Of all the lines in the entries below, give again exactly those starting at the line containing "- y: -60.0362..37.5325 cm" and ending at the line containing "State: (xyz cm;", both ends included, and no others.
*** Block opens ***
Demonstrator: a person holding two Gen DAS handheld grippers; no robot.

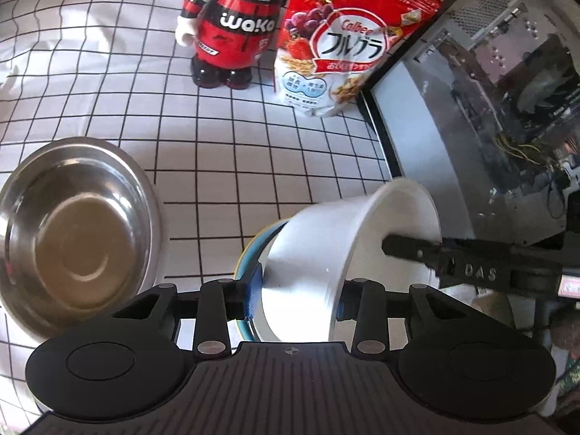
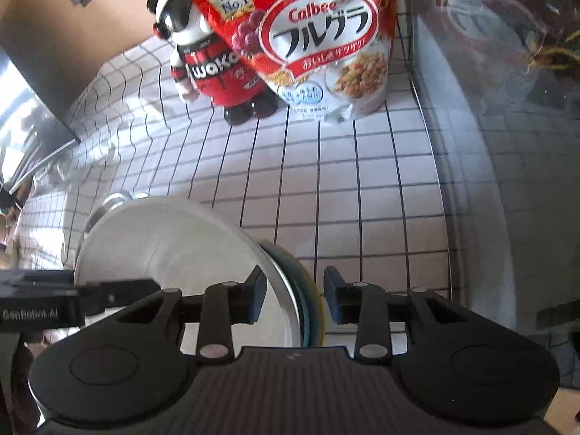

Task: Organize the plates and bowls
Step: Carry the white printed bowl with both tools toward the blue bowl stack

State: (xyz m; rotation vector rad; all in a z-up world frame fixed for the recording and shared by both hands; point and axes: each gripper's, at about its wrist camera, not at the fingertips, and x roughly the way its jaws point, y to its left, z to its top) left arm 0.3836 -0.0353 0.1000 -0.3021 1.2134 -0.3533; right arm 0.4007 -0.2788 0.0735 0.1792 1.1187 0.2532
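White bowl (image 1: pixel 348 250) tilts inside teal bowl (image 1: pixel 250 250).

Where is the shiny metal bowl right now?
In the left wrist view, the round stainless steel bowl sits at the left on the checked tablecloth, beside the tilted white bowl.

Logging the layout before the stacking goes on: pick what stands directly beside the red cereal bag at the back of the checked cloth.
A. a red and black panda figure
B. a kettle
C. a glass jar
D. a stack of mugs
A: the red and black panda figure stands upright right next to the cereal bag on the checked cloth, and the right wrist view shows the same pairing.
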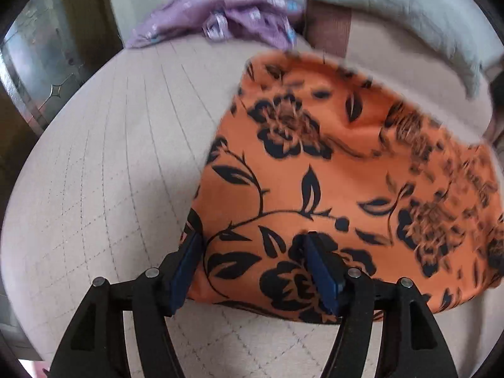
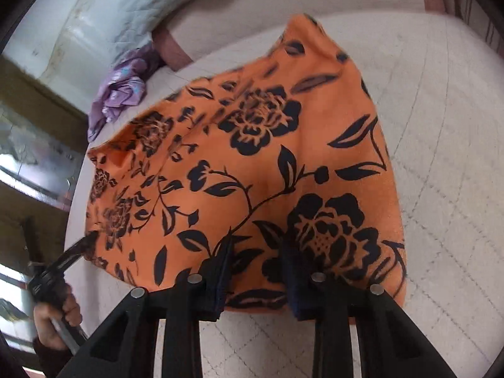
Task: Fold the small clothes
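surface: beige quilted mattress (image 1: 104, 173) | wall: pale (image 2: 63, 25) | light: daylight

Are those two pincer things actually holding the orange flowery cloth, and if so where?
Nothing looks gripped. The left gripper and the right gripper sit over the near edge of the orange cloth, each with its fingers apart and not pinching it.

cloth (image 1: 330, 170): orange, black floral print
state: spread flat, near edge folded
place: quilted bed (image 1: 110, 157), near its front edge
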The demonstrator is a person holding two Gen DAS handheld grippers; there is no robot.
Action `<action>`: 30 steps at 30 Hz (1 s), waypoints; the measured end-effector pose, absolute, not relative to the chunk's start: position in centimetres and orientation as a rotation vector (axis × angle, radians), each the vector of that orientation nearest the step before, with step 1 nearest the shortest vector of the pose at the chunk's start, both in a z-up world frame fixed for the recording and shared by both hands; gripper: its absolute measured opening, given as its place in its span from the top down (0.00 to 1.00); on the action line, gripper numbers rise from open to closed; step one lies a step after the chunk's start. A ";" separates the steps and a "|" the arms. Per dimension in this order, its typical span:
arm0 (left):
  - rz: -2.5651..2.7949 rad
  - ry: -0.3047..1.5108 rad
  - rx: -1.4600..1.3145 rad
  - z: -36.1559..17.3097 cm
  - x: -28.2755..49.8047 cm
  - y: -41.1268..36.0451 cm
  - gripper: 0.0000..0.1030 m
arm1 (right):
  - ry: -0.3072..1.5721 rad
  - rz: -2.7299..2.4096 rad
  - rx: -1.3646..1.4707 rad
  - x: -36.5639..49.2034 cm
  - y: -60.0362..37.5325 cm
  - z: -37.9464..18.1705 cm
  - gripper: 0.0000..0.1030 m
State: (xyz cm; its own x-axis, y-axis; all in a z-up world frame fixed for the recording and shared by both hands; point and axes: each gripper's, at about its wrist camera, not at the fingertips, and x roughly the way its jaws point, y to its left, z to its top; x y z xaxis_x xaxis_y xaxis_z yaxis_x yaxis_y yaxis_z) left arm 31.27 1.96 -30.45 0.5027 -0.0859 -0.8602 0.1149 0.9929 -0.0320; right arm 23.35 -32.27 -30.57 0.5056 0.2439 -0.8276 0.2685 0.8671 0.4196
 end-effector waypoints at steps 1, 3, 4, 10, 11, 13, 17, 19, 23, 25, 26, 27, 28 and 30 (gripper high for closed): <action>-0.131 1.026 0.032 -29.9 31.3 2.1 0.34 | 1.055 -0.016 0.547 23.3 -32.3 -30.6 0.68; -0.132 0.952 0.045 -28.8 31.1 2.7 0.34 | 0.996 0.026 0.616 22.5 -32.3 -29.8 0.68; -0.107 0.932 0.062 -28.6 31.1 3.1 0.34 | 0.994 0.012 0.603 22.3 -32.2 -29.6 0.68; -0.004 0.996 -0.117 -29.0 32.0 8.9 0.34 | 0.929 -0.013 0.741 20.4 -34.2 -28.8 0.64; -0.016 1.002 -0.182 -28.9 31.6 9.9 0.34 | 0.905 -0.009 0.800 19.7 -34.6 -28.8 0.47; -0.045 1.016 -0.260 -28.7 31.1 10.5 0.33 | 0.828 -0.002 0.920 17.7 -35.5 -28.9 0.23; -0.151 1.064 -0.394 -29.0 28.9 10.1 0.31 | 0.792 0.020 1.041 15.5 -34.7 -29.6 0.23; -0.191 1.089 -0.439 -29.5 27.4 9.5 0.31 | 0.795 0.025 1.103 14.6 -33.9 -30.4 0.23; -0.261 1.139 -0.505 -30.8 25.4 6.9 0.28 | 0.795 0.005 1.175 13.9 -32.7 -31.9 0.23; -0.268 1.170 -0.515 -31.8 25.5 5.9 0.28 | 0.806 -0.028 1.194 14.1 -32.6 -32.7 0.23; -0.269 1.188 -0.518 -32.4 25.8 5.3 0.28 | 0.805 -0.037 1.213 14.2 -32.7 -33.2 0.23; -0.263 1.182 -0.522 -32.5 26.0 5.1 0.27 | 0.802 -0.042 1.233 14.5 -32.8 -33.7 0.23; -0.250 1.153 -0.526 -32.5 26.2 4.9 0.27 | 0.794 -0.052 1.253 14.8 -33.1 -34.2 0.23; -0.231 1.096 -0.540 -32.5 27.0 4.8 0.27 | 0.771 -0.094 1.278 15.4 -33.8 -35.1 0.23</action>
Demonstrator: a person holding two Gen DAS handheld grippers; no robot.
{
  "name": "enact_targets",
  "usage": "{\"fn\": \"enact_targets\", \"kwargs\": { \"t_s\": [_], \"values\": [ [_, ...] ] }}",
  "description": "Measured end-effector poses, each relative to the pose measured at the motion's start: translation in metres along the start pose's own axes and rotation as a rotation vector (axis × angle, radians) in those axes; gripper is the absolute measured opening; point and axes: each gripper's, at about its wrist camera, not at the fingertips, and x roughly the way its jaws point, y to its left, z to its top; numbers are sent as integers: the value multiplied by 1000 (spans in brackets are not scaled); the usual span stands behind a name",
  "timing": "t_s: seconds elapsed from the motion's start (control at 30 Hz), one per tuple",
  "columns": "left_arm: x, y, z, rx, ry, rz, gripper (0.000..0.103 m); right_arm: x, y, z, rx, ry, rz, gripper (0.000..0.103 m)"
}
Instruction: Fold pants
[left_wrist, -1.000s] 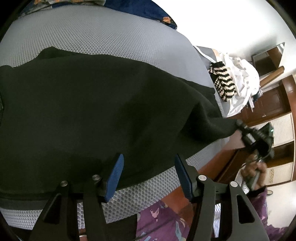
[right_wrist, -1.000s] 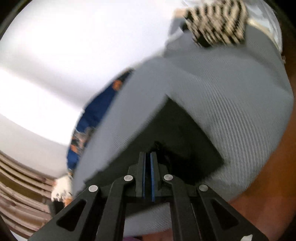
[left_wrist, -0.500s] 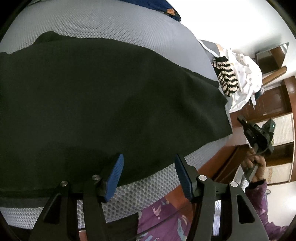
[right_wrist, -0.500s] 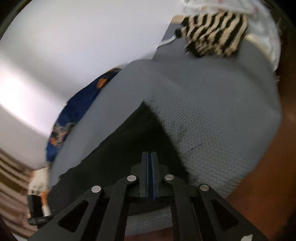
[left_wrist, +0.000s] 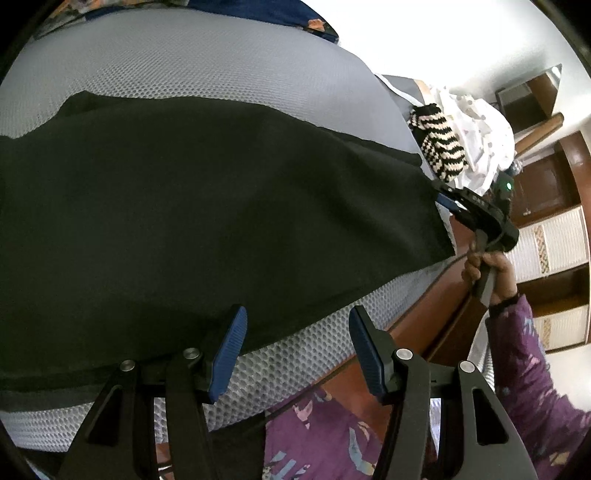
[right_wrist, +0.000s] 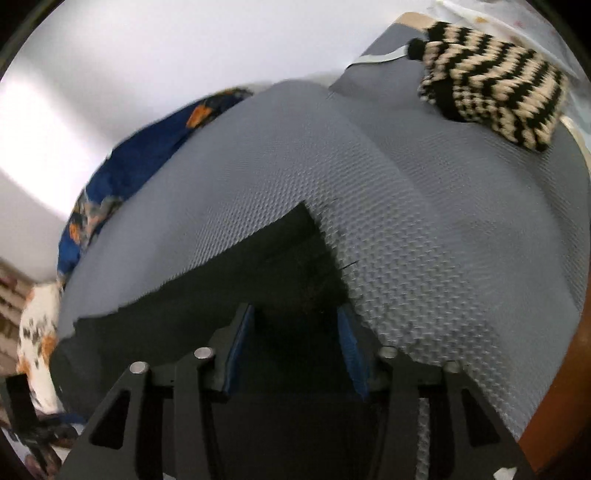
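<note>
Black pants (left_wrist: 207, 221) lie spread flat on grey mattress (left_wrist: 192, 62), w/ right gripper (right_wrist: 293, 345) jaws just opening, empty, over the far corner & left gripper (left_wrist: 295, 347) half-open, empty, at near edge, so a one-sided grab could skew the fold.

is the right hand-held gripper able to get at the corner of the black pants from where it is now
Probably yes. The right hand-held gripper has just been opening, and the black pants lie flat on the grey mesh mattress right under and ahead of its fingertips. Nothing lies between them; the striped knit item sits well off.
</note>
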Motion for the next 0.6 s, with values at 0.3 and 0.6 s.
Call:
{"fn": "enact_targets", "kwargs": {
  "t_s": [0.3,0.6],
  "values": [
    [6,2,0,-16,14,3,58,-36,20,2,-97,-219,46,6],
    [14,9,-5,-32,33,11,58,7,-1,3,-107,-188,-37,8]
  ]
}}
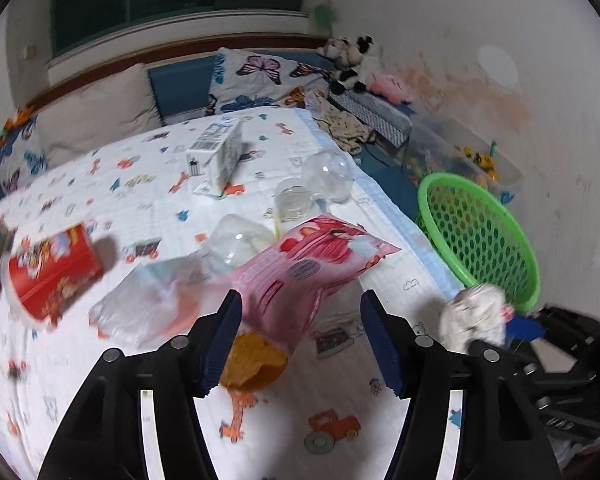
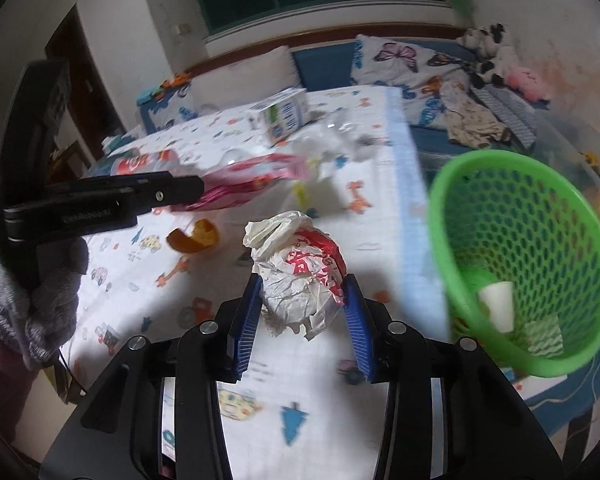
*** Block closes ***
* **Solved problem**
  - y: -60.0362..37.5325 cm
  - z: -37.9464..18.1705 cm
  - gripper: 0.0000..0.1030 m
State: (xyz cm; its own x-axis, y-axis; all in a z-up world frame fixed for the recording and shared by both hands; point and axes: each gripper's, at about its wrist camera, not at the fingertips, and x roughly the way its jaws point, y to its left, z to its top; x y z xaxis_x xaxis_y xaxis_z yaxis_x yaxis_y yaxis_z) left arm 31.27 1.96 -30.45 0.5027 -0.0859 -0.8602 0.1149 0.9929 -0.0320; right arm 23.35 -32.27 -30.57 0.5056 0.2439 -0.8276 0.2685 0.8671 0.4196

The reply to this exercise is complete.